- Data:
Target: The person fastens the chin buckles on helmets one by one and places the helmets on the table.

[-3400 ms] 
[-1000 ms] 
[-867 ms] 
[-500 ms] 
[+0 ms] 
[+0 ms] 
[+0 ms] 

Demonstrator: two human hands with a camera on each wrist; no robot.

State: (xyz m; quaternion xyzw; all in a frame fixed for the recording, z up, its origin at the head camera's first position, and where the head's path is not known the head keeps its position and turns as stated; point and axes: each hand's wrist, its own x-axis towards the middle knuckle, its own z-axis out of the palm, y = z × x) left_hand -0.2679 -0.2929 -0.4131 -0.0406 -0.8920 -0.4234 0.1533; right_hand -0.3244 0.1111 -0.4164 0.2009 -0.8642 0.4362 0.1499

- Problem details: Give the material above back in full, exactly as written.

- Output of the exercise:
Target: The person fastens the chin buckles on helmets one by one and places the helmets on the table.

[-3400 ms] 
[-1000 ms] 
[-867 ms] 
[-500 ms] 
[+0 ms] 
[+0 ms] 
[+0 ms] 

Demonstrator: two human hands with a camera on each wrist; no robot.

State: (xyz m; quaternion xyzw; all in a frame fixed for the recording, z up, its origin at the head camera's first position, and where the head's path is not known the head keeps its position and turns as stated; point and axes: each hand's wrist, its own x-axis towards the middle knuckle, its own z-axis out of the palm, y = z × x) left_hand -0.2679 -0.2929 -0.4131 -0.0406 -0.8920 -0.4234 0.1533; right_hand -0.3244 0.1111 -0.4164 0.2009 -0.8642 0.4362 0.1499

The output contains nothing more.